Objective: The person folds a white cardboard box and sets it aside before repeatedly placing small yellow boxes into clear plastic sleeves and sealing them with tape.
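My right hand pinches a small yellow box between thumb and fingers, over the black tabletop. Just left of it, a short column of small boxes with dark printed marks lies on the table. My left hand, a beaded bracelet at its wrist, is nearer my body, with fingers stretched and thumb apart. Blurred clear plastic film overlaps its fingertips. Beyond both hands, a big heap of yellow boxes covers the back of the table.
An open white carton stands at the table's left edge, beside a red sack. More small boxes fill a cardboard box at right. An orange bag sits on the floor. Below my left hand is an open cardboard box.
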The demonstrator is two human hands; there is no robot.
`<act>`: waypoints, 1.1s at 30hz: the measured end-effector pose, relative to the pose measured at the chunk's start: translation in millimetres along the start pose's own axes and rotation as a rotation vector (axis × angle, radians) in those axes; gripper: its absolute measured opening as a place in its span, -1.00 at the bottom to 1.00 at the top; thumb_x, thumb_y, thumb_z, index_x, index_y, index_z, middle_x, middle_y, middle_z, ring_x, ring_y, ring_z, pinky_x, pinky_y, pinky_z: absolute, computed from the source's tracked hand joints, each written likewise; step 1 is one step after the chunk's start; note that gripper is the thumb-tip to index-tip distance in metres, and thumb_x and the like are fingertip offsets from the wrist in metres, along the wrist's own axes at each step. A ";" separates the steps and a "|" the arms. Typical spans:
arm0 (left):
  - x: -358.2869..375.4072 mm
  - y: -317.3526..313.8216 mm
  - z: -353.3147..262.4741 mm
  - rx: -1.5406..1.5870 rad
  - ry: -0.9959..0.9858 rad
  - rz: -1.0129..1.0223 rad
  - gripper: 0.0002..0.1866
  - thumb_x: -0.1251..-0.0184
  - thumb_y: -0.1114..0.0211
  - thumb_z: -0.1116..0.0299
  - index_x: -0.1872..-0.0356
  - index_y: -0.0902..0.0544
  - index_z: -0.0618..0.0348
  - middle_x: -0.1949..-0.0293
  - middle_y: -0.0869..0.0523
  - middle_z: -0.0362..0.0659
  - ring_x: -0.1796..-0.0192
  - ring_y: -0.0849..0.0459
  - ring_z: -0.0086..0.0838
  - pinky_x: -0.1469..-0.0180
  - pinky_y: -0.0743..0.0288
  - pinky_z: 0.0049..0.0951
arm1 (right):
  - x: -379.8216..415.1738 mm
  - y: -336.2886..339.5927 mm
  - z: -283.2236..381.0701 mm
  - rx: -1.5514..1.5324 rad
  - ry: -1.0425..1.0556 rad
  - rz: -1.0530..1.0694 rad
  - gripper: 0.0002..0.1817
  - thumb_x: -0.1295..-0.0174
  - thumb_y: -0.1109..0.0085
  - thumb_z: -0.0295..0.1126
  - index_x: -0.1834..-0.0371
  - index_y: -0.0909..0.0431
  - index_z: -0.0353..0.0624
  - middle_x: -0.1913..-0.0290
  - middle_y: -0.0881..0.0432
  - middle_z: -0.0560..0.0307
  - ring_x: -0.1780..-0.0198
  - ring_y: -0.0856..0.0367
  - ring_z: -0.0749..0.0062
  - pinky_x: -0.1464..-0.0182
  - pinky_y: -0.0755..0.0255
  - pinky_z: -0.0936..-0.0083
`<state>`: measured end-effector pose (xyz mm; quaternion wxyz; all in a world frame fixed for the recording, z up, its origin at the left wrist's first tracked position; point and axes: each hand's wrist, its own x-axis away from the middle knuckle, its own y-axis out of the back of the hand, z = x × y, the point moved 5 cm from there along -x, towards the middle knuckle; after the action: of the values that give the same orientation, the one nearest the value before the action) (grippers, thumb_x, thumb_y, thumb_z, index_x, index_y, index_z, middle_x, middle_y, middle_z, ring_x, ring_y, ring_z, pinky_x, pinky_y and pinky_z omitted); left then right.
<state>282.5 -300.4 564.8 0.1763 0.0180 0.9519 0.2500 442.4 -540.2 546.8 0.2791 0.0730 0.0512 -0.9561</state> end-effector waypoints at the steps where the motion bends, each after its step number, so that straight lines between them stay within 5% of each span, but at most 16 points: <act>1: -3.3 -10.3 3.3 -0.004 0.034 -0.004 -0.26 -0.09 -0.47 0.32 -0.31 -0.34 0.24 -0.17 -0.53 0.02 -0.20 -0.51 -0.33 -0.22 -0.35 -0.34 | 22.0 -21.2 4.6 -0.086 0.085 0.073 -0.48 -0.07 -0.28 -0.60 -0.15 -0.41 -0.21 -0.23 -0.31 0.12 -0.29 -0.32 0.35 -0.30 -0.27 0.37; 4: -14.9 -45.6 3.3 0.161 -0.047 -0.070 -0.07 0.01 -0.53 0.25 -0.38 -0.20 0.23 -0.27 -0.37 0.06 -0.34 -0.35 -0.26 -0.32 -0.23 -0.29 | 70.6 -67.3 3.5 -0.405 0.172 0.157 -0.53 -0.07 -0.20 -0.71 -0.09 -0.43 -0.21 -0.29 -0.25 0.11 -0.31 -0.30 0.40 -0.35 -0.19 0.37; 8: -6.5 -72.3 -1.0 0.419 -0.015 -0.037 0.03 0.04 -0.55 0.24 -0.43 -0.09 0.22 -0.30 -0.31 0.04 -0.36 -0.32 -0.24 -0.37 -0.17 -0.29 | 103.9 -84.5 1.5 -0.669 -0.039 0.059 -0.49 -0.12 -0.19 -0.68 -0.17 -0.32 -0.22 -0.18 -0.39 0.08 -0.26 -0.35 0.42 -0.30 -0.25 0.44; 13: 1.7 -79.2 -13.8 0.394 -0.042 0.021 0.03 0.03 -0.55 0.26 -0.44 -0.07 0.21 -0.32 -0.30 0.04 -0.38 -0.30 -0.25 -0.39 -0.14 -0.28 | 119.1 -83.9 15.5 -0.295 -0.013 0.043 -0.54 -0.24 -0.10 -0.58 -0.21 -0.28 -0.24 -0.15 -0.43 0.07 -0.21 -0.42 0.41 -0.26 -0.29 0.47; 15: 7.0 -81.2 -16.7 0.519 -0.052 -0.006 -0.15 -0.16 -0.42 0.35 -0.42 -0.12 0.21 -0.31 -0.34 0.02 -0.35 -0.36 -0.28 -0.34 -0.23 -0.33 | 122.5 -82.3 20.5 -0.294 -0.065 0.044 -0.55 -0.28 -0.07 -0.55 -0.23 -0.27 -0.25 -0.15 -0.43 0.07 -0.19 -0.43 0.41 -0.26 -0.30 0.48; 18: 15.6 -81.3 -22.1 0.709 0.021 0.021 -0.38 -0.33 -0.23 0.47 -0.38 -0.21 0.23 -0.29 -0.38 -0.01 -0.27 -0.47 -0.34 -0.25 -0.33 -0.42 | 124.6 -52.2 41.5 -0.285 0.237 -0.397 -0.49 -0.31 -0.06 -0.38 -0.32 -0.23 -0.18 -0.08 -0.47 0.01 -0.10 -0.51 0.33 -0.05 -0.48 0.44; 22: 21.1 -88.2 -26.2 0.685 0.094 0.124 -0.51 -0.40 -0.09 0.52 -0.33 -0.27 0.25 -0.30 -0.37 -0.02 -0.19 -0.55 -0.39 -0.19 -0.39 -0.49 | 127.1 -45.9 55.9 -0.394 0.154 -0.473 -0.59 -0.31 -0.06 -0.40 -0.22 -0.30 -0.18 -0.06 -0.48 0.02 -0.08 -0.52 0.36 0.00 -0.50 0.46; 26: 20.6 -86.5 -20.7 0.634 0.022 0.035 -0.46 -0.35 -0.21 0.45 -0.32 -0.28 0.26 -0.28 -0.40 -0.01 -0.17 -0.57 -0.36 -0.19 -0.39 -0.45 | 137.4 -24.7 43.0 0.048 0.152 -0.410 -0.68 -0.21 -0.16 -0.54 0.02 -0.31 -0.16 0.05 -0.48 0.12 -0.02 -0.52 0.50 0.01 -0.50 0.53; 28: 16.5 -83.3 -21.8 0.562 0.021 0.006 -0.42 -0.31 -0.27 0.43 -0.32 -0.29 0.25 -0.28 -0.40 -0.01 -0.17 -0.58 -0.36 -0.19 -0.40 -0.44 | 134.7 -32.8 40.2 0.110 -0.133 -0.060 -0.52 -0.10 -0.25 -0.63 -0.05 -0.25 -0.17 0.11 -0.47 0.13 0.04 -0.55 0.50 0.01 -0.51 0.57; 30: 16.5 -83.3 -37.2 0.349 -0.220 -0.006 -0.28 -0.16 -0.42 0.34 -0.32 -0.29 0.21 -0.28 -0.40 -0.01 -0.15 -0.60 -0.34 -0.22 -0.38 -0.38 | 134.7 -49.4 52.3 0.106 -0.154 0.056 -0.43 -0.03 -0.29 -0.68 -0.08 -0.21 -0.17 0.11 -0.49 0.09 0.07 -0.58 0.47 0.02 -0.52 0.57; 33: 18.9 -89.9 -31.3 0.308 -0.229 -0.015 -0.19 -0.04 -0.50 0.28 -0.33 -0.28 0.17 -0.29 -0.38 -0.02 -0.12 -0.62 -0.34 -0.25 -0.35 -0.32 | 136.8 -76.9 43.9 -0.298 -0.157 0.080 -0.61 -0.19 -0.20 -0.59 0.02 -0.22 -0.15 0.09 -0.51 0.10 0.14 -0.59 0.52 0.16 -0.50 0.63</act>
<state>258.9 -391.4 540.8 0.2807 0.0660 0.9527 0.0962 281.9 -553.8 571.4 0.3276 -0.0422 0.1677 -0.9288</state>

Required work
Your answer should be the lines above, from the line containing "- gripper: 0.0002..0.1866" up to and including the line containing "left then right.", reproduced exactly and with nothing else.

Output of the task
  - gripper: 0.0002..0.1866
  - thumb_x: -0.1251..-0.0184
  - thumb_y: -0.1114..0.0211
  - thumb_z: -0.1116..0.0299
  - index_x: -0.1872..-0.0356
  - index_y: -0.0902..0.0544
  - index_z: -0.0618..0.0348
  - middle_x: -0.1949..-0.0293
  - middle_y: -0.0869..0.0523
  - middle_z: -0.0362..0.0659
  - ring_x: -0.1796..-0.0192
  - ring_y: -0.0849..0.0459
  - ring_z: -0.0086..0.0838
  - pinky_x: -0.1469..-0.0180
  - pinky_y: -0.0743..0.0288
  - pinky_z: 0.0049..0.0951
arm1 (right):
  - x: -379.8216..415.1738 mm
  - y: -336.2886..339.5927 mm
  - z: -283.2236..381.0701 mm
  - rx: -1.5514..1.5324 rad
  - ry: -1.0425..1.0556 rad
  - rz: -1.0530..1.0694 rad
  - gripper: 0.0002..0.1817
  - thumb_x: -0.1295..-0.0174
  - thumb_y: -0.1109..0.0085
  - thumb_z: -0.0295..0.1126
  - index_x: -0.1834..-0.0371
  - index_y: -0.0909..0.0431
  - index_z: -0.0353..0.0624
  - middle_x: -0.1913..-0.0290
  - middle_y: -0.0881..0.0432
  - middle_z: -0.0560..0.0307
  - ring_x: -0.1780..-0.0198
  - ring_y: -0.0856..0.0367
  - ring_z: -0.0749..0.0062
  - pinky_x: -0.1464..-0.0182
  - pinky_y: -0.0755..0.0255
  - pinky_z: -0.0936..-0.0083
`<state>`: measured end-effector pose (xyz mm; quaternion wxyz; all in a world frame fixed for the recording, z up, its origin at the left wrist's first tracked position; point and axes: each hand's wrist, its own x-axis away from the middle knuckle, its own y-axis out of the back of the hand, z = x × y, the point moved 5 cm from there along -x, towards the middle knuckle; after the action: of the values that give the same orientation, the one nearest the value before the action) (grippers, thumb_x, thumb_y, thumb_z, index_x, index_y, index_z, middle_x, middle_y, middle_z, ring_x, ring_y, ring_z, pinky_x, pinky_y and pinky_z omitted); left then right.

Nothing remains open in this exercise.